In the third quarter, the Montreal-based company delivered 31 business jets, bringing the total to 96 so far in 2018, in line with analyst expectations.
Bombardier delivered four Learjets, 20 Challengers and seven Global aircraft during the three months ended Sept. 30.
The delivery target for 2018 is 135 business jets — the same goal as last year, which the company wound up exceeding by five planes.
Bombardier’s order backlog edged up to $14.3 billion, a 1.4 per cent increase from the second quarter of 2018 and a 3.6 per cent rise over the past nine months.
Analyst Walter Spracklin of RBC Dominion Securities Inc. said confirmation of the jet deliveries was a “positive,” though one that was expected and “incrementally positive” for shares.
It comes shortly after the plane-and-train maker confirmed its delivery schedule for the Global 7500, Bombardier’s longest-range aircraft, which is set to enter service later this year.
Transport Canada certified the jetliner last month, marking a key milestone in the transportation giant’s turnaround plan after it sold a majority share of its C Series commercial jet program to Airbus in July.

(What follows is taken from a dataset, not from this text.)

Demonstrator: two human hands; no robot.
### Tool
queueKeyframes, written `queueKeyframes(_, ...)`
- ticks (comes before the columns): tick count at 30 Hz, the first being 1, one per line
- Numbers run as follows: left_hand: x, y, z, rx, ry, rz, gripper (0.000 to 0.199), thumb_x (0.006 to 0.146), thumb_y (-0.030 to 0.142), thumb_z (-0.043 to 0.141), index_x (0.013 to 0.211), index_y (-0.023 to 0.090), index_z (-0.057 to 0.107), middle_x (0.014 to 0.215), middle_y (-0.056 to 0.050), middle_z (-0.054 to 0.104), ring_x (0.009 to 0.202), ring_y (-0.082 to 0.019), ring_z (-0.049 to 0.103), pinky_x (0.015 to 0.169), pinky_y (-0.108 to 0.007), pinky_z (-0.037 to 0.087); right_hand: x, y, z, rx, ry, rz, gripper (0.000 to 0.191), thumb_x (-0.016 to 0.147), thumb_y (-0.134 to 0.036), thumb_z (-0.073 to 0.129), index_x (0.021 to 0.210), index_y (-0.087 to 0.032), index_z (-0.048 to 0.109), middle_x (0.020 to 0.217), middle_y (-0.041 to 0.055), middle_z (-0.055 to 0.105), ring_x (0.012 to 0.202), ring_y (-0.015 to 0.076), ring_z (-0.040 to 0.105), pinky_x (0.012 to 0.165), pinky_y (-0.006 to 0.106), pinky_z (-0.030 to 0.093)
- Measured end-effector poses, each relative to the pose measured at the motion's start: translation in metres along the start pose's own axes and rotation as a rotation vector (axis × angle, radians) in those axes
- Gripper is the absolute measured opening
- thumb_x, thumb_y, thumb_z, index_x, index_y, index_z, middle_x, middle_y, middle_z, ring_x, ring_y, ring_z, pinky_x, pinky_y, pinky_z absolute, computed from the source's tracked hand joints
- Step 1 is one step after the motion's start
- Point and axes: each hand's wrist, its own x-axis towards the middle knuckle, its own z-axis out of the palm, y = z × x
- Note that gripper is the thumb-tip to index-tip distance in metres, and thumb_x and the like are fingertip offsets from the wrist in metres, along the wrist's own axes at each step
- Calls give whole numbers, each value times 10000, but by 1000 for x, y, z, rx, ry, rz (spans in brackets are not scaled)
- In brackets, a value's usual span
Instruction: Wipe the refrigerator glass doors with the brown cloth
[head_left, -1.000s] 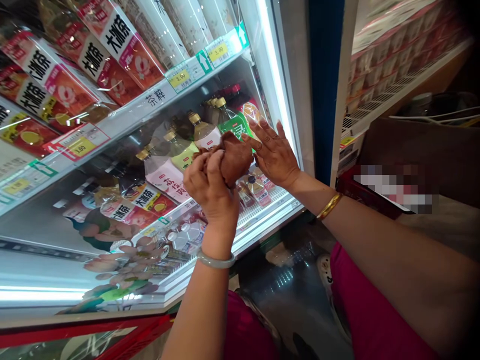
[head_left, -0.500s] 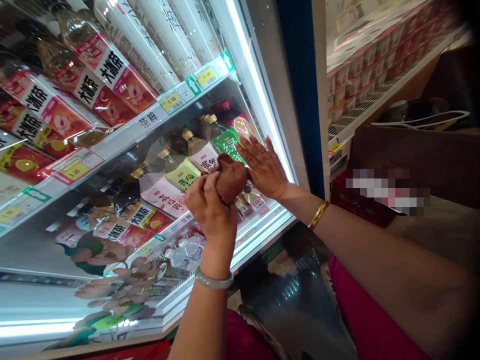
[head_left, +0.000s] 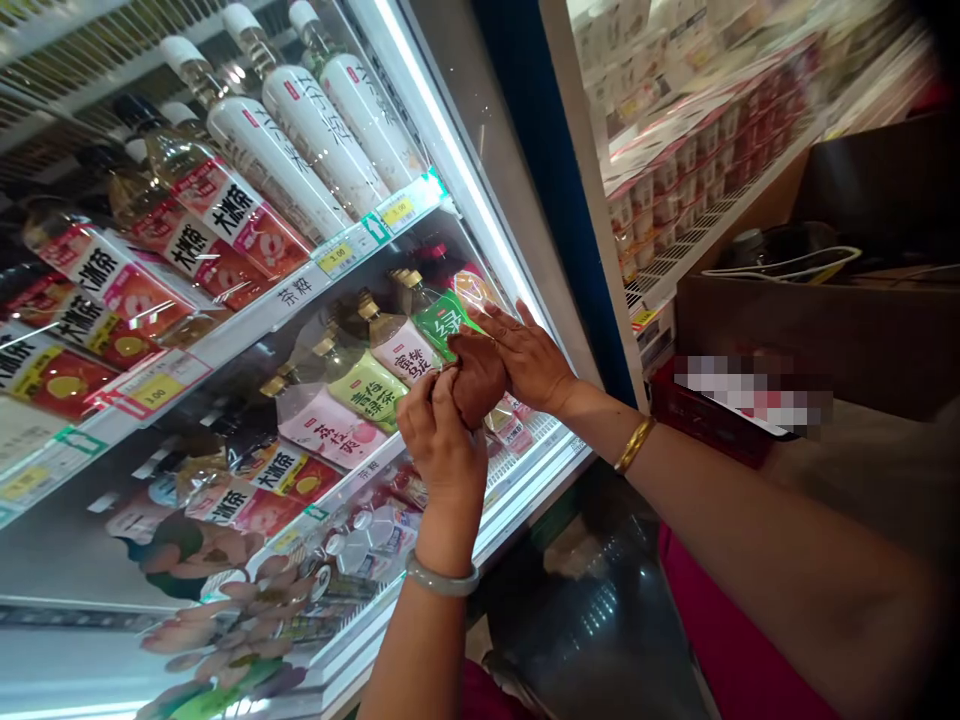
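Note:
A lump of brown clay-like material is between my two hands, with an uneven, pinched edge at its top. My left hand, with a pale bangle at the wrist, has its fingers curled round the lump's left side. On the lump's right side lies my right hand, its fingers stretched out and its palm side against the lump; a gold bangle circles that wrist. Both hands are in front of a lit drinks cooler, whose shelf edge carries price tags. The lump's underside is partly hidden by my left hand.
Bottles fill the cooler's shelves behind my hands. To the right are a wire shelf of stacked cups, a brown open box with cables, and a dark red box. A dark shiny surface lies below.
The view has shifted, showing more of the upper bottles. Both hands and the lump sit slightly lower in view, the left one also further right. The right fingers lie closer over the lump.

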Motion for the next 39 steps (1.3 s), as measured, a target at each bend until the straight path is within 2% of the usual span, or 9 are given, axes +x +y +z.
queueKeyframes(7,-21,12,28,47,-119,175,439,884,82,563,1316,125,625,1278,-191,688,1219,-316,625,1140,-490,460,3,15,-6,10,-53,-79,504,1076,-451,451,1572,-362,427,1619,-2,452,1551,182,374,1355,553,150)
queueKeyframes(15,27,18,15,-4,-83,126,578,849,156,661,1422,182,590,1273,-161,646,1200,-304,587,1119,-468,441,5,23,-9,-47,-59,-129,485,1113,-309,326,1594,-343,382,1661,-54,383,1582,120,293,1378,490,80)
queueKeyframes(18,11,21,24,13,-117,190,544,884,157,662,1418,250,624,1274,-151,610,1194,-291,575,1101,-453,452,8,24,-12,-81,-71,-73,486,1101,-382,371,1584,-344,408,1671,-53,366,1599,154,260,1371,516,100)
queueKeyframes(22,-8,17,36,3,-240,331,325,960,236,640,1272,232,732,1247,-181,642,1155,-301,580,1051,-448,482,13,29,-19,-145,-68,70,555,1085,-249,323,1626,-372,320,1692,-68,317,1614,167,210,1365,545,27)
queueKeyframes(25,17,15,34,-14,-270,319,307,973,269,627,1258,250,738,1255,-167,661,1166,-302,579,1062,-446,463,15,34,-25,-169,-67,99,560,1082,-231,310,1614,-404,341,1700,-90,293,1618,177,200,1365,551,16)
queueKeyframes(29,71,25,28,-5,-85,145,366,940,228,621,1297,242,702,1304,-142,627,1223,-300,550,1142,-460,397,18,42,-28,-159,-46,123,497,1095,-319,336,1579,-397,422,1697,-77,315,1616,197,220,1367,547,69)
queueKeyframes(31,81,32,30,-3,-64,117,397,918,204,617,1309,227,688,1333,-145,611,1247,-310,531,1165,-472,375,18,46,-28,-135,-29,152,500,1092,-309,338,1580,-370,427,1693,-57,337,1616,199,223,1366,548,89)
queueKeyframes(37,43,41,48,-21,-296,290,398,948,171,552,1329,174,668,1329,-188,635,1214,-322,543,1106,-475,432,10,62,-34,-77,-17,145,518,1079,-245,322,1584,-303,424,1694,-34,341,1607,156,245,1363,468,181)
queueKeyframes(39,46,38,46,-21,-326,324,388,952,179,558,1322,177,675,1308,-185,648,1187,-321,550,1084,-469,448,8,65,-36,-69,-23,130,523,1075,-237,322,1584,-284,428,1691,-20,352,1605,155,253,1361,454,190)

The company is aiming for US$8.5 billion in annual revenues by 2020 driven largely by Global series sales, a major bump from last year’s US$5 billion, Spracklin said.
The new Global 7500, which can fly from Toronto to Hong Kong, is sold out through 2021, noted AltaCorp Capital analyst Chris Murray, though Bombardier has not revealed the number of orders.
The delivery update Tuesday came one day after the company said flight testing for its Global 5500 and Global 6500 business jet program was 70 per cent complete, keeping it on track for delivery in 2019.
The Global 7500, along with the new Global 5500 and 6500, come partly as a response to products from rival business jet manufacturer Gulfstream Aerospace as demand for the jetliners gains elevation, Cormark Securities analyst David Tyerman said last month.